◆ **Your goal**
Print this span of the material below exactly: the line with "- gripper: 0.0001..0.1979", the line with "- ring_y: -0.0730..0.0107", and every line between them, but nothing else.

◆ **Provided records**
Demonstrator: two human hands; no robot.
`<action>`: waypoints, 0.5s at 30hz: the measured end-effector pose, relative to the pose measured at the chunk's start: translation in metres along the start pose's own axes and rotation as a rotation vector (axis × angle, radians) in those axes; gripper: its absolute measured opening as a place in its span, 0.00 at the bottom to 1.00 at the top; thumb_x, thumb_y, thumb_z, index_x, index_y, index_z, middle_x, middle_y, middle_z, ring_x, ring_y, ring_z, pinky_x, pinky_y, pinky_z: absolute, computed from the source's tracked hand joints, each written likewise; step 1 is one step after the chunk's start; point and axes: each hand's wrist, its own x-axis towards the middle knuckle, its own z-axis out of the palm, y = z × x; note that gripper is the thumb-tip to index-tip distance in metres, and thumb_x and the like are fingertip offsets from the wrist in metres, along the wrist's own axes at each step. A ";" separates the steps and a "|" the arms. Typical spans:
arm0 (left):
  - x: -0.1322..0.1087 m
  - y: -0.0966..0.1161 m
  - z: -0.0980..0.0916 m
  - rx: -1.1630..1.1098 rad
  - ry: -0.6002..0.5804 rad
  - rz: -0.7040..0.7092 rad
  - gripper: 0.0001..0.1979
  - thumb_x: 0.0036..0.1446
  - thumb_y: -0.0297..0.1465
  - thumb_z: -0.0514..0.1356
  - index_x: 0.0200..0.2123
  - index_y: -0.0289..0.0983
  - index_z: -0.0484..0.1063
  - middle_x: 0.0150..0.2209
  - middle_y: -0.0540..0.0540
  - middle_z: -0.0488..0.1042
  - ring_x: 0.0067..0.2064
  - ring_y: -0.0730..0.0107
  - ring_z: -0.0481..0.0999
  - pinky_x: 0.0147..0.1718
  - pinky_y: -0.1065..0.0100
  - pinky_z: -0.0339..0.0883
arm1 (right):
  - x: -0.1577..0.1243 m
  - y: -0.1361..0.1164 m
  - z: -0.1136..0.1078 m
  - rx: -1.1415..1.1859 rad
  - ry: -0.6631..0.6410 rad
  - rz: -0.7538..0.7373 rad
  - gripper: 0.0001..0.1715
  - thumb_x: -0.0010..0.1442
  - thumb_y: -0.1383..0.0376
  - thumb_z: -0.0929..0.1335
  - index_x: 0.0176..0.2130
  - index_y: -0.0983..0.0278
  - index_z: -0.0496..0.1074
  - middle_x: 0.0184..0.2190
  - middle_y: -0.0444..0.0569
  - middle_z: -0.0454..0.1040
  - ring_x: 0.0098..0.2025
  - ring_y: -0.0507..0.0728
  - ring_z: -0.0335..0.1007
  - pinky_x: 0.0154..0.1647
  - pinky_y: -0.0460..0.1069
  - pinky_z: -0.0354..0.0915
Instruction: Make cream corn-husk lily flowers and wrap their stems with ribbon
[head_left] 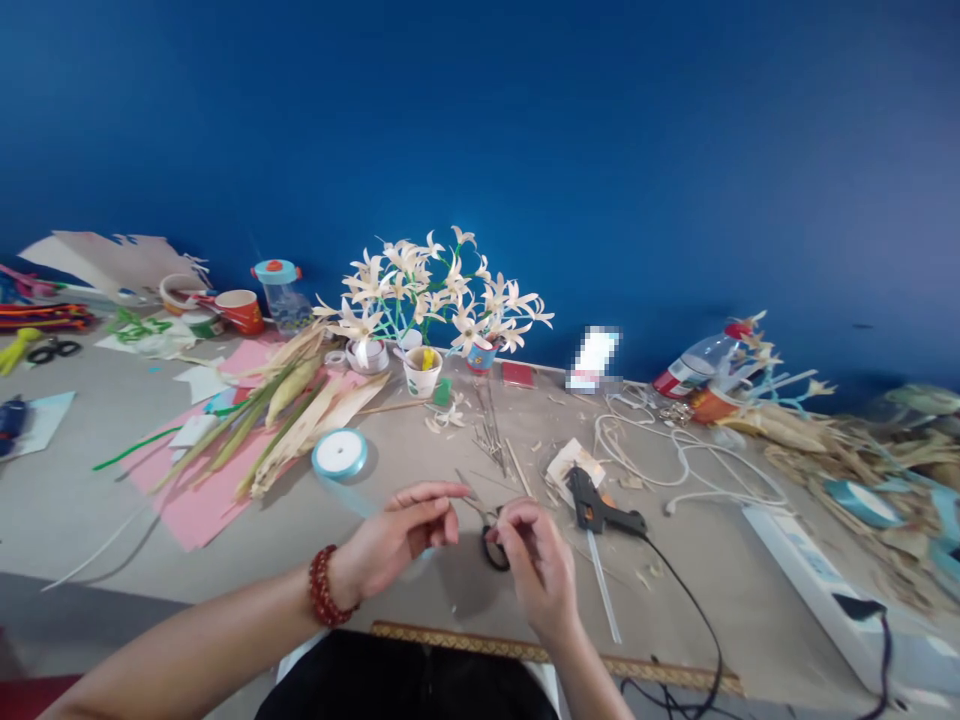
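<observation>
My left hand (411, 530), with a red bead bracelet (328, 588) at the wrist, hovers over the table's near middle. Its index finger points right, the thumb lies close to it, and whatever it may hold is too small to name. My right hand (536, 560) is just right of it, thumb and fingertips pressed together on something I cannot make out. Between and behind the hands lie black-handled scissors (495, 550), partly covered by my right fingers. A light blue ribbon roll (340, 455) lies beyond my left hand, its loose end running toward that hand.
A black glue gun (596, 505) with a clear stick and cord lies right of my right hand. White paper-like flowers (450, 290) stand in cups at the back. Corn husks (292, 430) lie on pink paper at left. A power strip (817, 600) is at right.
</observation>
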 end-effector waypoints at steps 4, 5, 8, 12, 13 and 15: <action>-0.001 -0.001 -0.002 -0.178 -0.034 -0.055 0.13 0.59 0.32 0.63 0.46 0.35 0.78 0.24 0.49 0.69 0.27 0.76 0.67 0.35 0.70 0.65 | 0.006 -0.003 0.007 0.217 -0.001 0.093 0.11 0.70 0.60 0.61 0.35 0.60 0.65 0.30 0.44 0.68 0.29 0.53 0.68 0.33 0.49 0.66; -0.001 -0.001 -0.002 -0.165 -0.038 -0.046 0.13 0.59 0.33 0.63 0.46 0.35 0.78 0.24 0.49 0.69 0.27 0.76 0.66 0.35 0.70 0.65 | 0.007 -0.005 0.009 0.275 -0.014 0.135 0.12 0.70 0.59 0.61 0.34 0.60 0.65 0.28 0.43 0.68 0.28 0.53 0.67 0.32 0.49 0.65; -0.004 0.001 0.002 0.091 -0.009 0.066 0.12 0.59 0.34 0.63 0.45 0.36 0.78 0.29 0.46 0.72 0.30 0.73 0.68 0.35 0.69 0.64 | 0.010 -0.009 0.014 0.479 -0.071 0.285 0.15 0.69 0.56 0.63 0.33 0.61 0.65 0.26 0.41 0.66 0.25 0.51 0.65 0.29 0.48 0.65; -0.009 0.007 0.011 0.692 0.045 0.457 0.11 0.59 0.31 0.63 0.45 0.38 0.79 0.41 0.41 0.76 0.44 0.61 0.73 0.46 0.63 0.65 | 0.007 -0.013 0.019 0.660 -0.096 0.380 0.15 0.67 0.54 0.65 0.32 0.61 0.65 0.27 0.41 0.66 0.24 0.50 0.63 0.30 0.48 0.67; -0.009 0.008 0.014 0.798 0.037 0.549 0.12 0.59 0.30 0.63 0.46 0.39 0.78 0.43 0.40 0.76 0.47 0.59 0.73 0.49 0.62 0.64 | 0.006 -0.014 0.020 0.671 -0.095 0.387 0.15 0.66 0.54 0.65 0.32 0.61 0.65 0.27 0.41 0.66 0.24 0.50 0.63 0.30 0.48 0.67; -0.010 0.007 0.018 0.923 0.016 0.652 0.13 0.59 0.29 0.62 0.48 0.40 0.78 0.44 0.39 0.76 0.48 0.57 0.72 0.50 0.60 0.64 | 0.003 -0.014 0.023 0.663 -0.085 0.399 0.15 0.66 0.53 0.66 0.33 0.61 0.66 0.26 0.41 0.66 0.24 0.51 0.64 0.29 0.48 0.67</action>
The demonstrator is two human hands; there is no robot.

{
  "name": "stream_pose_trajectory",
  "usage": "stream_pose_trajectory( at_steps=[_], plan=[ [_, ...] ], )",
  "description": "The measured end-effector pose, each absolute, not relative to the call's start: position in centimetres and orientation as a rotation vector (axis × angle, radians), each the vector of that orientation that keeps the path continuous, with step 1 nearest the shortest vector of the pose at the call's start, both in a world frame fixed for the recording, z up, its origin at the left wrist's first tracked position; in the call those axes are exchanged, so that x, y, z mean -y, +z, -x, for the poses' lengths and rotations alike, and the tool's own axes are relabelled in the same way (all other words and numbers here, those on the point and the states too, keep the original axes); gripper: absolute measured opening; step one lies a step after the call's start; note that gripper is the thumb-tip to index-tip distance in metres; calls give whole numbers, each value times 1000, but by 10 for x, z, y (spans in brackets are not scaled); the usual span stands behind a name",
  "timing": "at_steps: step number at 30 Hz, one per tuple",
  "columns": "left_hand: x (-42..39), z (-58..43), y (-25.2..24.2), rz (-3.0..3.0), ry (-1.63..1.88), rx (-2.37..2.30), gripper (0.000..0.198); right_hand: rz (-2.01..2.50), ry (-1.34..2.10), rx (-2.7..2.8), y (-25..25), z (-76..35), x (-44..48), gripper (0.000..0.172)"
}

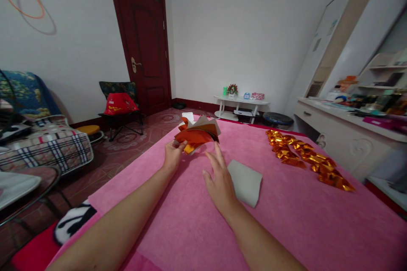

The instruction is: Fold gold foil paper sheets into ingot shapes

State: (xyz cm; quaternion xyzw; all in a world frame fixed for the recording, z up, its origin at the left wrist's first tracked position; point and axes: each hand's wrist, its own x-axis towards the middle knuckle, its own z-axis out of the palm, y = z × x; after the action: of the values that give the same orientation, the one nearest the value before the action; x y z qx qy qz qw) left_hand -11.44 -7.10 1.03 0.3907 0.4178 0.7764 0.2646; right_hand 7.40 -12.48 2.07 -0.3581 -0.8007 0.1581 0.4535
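My left hand (173, 155) is closed on a fanned stack of orange foil sheets (197, 134), held a little above the pink cloth (286, 220). Beside it, my right hand (220, 178) is open with fingers stretched out, hovering just below the stack and holding nothing. A single grey sheet (245, 182) lies flat on the cloth, partly under my right hand's edge. A row of several folded gold foil pieces (310, 159) lies on the cloth to the right.
A white dresser (346, 135) with cluttered items stands at the right. A dark red door (144, 38), a folding chair with a red bag (120, 103) and a low white table (240, 103) lie beyond. A plaid-covered seat (47, 144) is at left.
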Motion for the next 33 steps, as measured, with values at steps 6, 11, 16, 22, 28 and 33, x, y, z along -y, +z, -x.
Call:
stream_pose_trajectory(
  at_steps=[6,11,16,22,28,33],
  plan=[
    [70,117,8,-1075,2091,-1138,30,867,392,1971,21,-75,126,61],
    [70,117,9,-1076,2097,-1154,29,809,381,1954,21,-76,124,60],
    [72,116,9,-1112,2087,-1165,28,810,493,1864,22,-76,124,67],
    [73,115,10,-1159,2047,-1196,24,821,538,1806,23,-75,124,79],
    [74,113,12,-1163,2058,-1215,23,812,536,1810,22,-75,123,81],
    [74,113,11,-1163,2063,-1210,21,819,524,1819,22,-74,122,81]
  ],
)
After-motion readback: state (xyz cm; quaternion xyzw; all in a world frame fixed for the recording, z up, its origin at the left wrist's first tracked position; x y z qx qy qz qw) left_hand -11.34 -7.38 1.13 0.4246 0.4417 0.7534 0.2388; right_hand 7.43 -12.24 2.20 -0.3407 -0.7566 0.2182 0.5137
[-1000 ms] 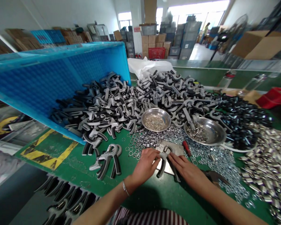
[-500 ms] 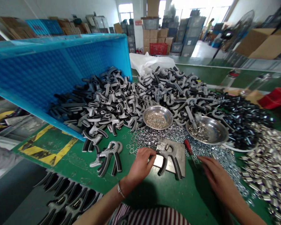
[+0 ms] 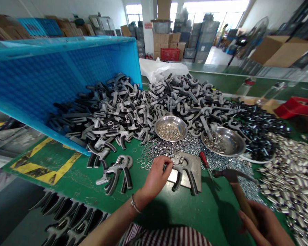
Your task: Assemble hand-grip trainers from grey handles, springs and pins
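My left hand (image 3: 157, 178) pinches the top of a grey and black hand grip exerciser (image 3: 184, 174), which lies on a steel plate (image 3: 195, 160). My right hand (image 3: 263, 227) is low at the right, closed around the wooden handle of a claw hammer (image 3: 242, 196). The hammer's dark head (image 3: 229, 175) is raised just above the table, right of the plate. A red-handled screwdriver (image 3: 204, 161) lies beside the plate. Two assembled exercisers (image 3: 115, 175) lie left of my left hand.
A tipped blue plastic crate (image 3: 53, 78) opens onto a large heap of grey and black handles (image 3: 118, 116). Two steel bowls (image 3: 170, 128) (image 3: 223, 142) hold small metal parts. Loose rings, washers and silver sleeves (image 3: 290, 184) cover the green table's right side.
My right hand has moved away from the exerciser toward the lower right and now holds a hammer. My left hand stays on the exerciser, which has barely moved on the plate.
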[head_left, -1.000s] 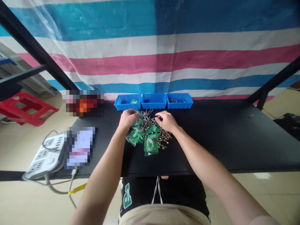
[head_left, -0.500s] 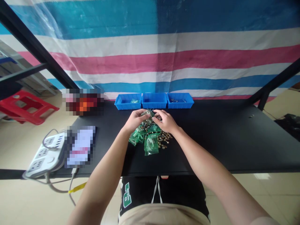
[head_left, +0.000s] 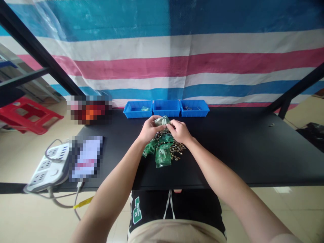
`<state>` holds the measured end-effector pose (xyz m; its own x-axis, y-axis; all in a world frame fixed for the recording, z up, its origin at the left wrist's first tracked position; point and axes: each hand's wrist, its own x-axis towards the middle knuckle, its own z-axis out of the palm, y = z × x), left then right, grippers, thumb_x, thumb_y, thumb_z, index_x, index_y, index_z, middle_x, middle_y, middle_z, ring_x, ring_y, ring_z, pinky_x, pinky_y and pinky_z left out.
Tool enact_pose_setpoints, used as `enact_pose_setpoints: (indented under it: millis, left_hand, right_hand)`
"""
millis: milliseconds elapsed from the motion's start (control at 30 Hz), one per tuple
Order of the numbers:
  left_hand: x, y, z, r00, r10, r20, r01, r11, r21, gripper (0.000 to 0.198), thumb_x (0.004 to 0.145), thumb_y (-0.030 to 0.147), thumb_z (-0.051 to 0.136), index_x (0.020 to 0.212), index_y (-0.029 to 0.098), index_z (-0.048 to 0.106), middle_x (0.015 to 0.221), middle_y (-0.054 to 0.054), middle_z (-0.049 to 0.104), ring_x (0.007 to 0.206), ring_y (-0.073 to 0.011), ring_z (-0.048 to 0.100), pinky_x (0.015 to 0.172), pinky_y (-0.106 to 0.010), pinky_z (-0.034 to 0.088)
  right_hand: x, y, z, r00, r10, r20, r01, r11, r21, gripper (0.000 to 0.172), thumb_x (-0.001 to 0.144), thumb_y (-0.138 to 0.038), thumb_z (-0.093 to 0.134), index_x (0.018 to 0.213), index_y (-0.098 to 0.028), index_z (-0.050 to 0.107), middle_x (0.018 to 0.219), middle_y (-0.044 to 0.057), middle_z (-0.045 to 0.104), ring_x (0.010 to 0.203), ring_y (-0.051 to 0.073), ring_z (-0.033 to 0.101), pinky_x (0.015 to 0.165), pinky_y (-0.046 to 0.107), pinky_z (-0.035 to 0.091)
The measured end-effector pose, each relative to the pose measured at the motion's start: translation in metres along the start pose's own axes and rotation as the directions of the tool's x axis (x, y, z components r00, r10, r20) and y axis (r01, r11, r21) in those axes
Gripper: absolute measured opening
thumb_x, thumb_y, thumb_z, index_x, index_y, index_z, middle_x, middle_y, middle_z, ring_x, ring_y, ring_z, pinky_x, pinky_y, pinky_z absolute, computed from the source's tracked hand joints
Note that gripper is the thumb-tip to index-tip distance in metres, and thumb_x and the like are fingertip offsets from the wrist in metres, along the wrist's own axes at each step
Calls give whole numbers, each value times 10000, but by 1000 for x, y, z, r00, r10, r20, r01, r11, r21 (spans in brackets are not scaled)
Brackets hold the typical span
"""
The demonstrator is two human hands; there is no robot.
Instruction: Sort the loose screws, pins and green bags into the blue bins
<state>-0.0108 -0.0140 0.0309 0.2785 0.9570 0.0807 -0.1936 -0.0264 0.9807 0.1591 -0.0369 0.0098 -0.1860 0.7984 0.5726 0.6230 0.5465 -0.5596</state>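
Note:
My left hand (head_left: 151,129) and my right hand (head_left: 179,130) are both closed on a small clear plastic bag (head_left: 162,120) with pale, stick-like pieces inside. They hold it just above a pile on the black table. In that pile lie several green plastic bags (head_left: 163,156) with whitish tube-shaped pieces in them. Loose brass-coloured metal screws or bolts (head_left: 177,148) are heaped at the right of the bags, partly under my right hand. My fingers hide part of the held bag and the back of the pile.
Three blue bins stand behind the pile: the left bin (head_left: 138,114) holds a small bag, the middle bin (head_left: 166,113) shows a bare floor, the right bin (head_left: 194,113) holds thin metal pieces. A white power strip (head_left: 49,167) and a blurred phone-like slab (head_left: 87,158) lie left.
Both hands have drawn closer together at the bag. It is now lifted a little and stretched flatter between my fingers, with its pale contents showing more plainly.

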Motion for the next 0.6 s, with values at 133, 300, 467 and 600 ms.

◆ **Solution to this task**
  - gripper: 0.0001..0.1979
  - thumb_x: 0.0036..0.1446
  - thumb_y: -0.0297..0.1465
  - thumb_z: -0.0514..0.1356
  - index_x: 0.0200..0.2123
  - index_y: -0.0289..0.0983
  - index_z: -0.0484..0.1063
  - middle_x: 0.0150..0.2209
  - middle_y: -0.0540..0.0540
  - middle_z: -0.0488..0.1042
  - ring_x: 0.0067..0.2064
  - ring_y: -0.0730..0.0107

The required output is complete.